Burke was now apparently alarmed – more at the possibility of the humorous publicity that would follow such a mistake by the secret service than at anything else. However, Kennedy did not weaken, and on general principles I stuck to Kennedy.

“Now,” said the man surlily while he placed “Mrs. Knight” in as easy a chair as he could find in the judge’s chambers, “what is the occasion of all this row? Tell the judge what a bad man from Bloody Gulch I am.”

O’Connor had arrived, having broken all speed laws and perhaps some records on the way up from headquarters. Kennedy laid the Scotland Yard finger-prints on the table. Beside them he placed those taken by O’Connor and Burke in New York.

“Here,” he began, “we have the finger-prints of a man who was one of the most noted counterfeiters in Great Britain. Beside them are those of a man who succeeded in passing counterfeits of several kinds recently in New York. Some weeks later this third set of prints was taken from a man who was believed to be the same person.”

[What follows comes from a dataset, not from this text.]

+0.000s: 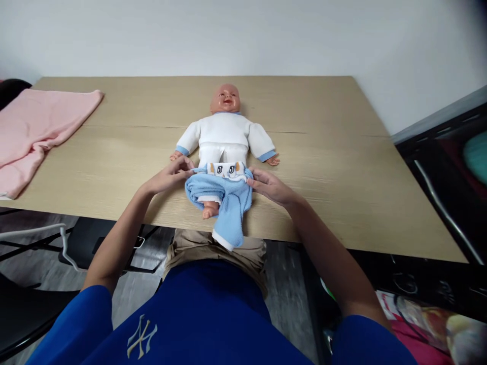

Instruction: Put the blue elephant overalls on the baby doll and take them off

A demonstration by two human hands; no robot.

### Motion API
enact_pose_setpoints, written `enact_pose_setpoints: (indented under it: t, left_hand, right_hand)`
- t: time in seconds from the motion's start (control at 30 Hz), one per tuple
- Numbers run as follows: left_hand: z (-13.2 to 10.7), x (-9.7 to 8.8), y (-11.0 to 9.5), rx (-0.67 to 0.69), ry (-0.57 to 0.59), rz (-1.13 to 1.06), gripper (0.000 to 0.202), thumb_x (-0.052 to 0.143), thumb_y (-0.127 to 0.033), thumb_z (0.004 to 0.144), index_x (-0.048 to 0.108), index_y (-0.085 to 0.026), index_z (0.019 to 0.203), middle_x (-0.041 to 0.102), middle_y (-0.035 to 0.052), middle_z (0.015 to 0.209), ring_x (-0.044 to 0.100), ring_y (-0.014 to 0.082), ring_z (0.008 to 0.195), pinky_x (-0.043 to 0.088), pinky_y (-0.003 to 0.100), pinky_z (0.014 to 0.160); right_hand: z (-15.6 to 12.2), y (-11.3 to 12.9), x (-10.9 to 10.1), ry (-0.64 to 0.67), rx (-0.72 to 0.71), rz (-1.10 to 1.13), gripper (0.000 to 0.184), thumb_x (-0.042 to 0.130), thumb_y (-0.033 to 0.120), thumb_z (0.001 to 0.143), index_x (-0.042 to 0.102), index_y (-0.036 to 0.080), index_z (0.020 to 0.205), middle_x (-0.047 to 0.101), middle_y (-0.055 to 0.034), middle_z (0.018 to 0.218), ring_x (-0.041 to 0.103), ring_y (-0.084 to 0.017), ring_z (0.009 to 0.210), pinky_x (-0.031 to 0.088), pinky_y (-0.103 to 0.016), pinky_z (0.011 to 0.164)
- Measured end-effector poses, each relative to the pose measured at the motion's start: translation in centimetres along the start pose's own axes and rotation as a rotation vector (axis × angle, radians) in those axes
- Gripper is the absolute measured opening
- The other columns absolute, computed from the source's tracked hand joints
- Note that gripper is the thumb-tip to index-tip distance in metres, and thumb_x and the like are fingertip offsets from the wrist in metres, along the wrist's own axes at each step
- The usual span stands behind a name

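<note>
A baby doll (224, 129) lies on its back on the table, head toward the wall, in a white long-sleeved top with blue cuffs. Light blue doll trousers (232, 195) are bunched around its legs. One bare foot pokes out of a leg opening, while the other trouser leg hangs over the table's front edge. My left hand (171, 175) pinches the waistband at its left end. At the waistband's right end, my right hand (270, 185) grips the blue cloth between thumb and fingers. The white waist panel with embroidered eyes stretches between both hands.
A pink cloth (41, 126) lies on the left of the wooden table (323, 167). A white wall (243, 38) stands behind it. Black chairs (83, 243) are at the lower left, and a black rack (449, 187) stands at the right.
</note>
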State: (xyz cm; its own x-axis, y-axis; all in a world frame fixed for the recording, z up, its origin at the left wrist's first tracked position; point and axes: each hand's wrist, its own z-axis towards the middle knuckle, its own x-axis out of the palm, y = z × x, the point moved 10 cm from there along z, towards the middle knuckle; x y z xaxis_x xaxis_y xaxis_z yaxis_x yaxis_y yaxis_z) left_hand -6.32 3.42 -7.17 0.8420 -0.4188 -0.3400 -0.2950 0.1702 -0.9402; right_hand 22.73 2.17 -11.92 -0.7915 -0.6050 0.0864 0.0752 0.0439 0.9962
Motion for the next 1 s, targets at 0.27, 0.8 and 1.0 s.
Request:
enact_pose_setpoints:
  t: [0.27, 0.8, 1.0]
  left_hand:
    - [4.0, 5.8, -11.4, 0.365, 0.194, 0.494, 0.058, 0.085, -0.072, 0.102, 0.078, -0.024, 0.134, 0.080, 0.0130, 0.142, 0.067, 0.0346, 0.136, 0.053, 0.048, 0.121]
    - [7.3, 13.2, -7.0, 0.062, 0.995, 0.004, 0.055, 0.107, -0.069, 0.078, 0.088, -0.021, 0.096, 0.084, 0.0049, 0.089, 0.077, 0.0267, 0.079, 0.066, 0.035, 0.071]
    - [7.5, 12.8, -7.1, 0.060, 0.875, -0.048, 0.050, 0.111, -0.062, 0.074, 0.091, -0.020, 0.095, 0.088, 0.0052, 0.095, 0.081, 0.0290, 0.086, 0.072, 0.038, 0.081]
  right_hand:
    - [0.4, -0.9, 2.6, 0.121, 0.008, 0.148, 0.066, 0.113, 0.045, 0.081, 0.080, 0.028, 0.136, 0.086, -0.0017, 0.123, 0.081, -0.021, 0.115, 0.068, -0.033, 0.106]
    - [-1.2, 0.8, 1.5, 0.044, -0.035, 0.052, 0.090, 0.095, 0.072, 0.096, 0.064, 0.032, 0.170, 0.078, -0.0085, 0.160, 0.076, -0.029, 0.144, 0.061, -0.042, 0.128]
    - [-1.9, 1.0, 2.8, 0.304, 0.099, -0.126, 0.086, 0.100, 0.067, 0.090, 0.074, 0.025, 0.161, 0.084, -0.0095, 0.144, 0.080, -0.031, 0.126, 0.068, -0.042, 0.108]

The magistrate was examining the three sets of prints. As he came to the third, he raised his head as if about to make a remark, when Kennedy quickly interrupted.

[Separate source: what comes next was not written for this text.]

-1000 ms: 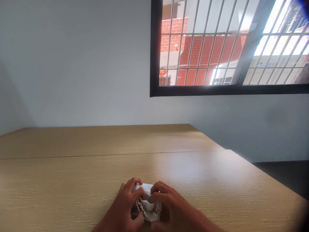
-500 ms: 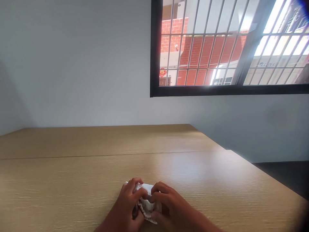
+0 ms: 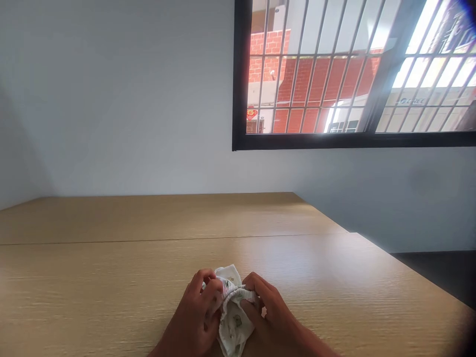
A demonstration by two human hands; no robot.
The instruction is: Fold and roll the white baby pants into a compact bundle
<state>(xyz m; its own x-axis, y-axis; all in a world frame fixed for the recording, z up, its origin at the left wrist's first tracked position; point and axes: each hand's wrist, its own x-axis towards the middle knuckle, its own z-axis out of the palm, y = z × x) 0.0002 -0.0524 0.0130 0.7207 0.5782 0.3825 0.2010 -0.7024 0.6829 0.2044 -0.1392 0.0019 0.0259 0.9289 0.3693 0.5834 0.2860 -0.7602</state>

“One moment, sir. You were about to say that finger-prints never change, never show such variations as these. That is true. There are fingerprints of people taken fifty years ago that are exactly the same as their finger-prints of to-day. They don’t change – they are permanent. The fingerprints of mummies can be deciphered even after thousands of years. But,” he added slowly, “you can change fingers.”

The idea was so startling that I could scarcely realise what he meant at first. I had read of the wonderful work of the surgeons of the Rockefeller Institute in transplanting tissues and even whole organs, in grafting skin and in keeping muscles artificially alive for days under proper conditions. Could it be that a man had deliberately amputated his fingers and grafted on new ones? Was the stake sufficient for such a game? Surely there must be some scars left after such grafting. I picked up the various sets of prints. It was true that the third set was not very clear, but there certainly were no scars there.

“Though there is no natural changeability of finger-prints,” pursued Kennedy, “such changes can be induced, as Dr. Paul Prager of Vienna has shown, by acids and other reagents, by grafting and by injuries. Now, is there any method by which lost finger-tips can be restored? I know of one case where the end of a finger was taken off and only one-sixteenth inch of the nail was left. The doctor incised the edges of the granulating surface and then led the granulations on by what is known in the medical profession as the ‘sponge graft.’ He grew a new finger-tip.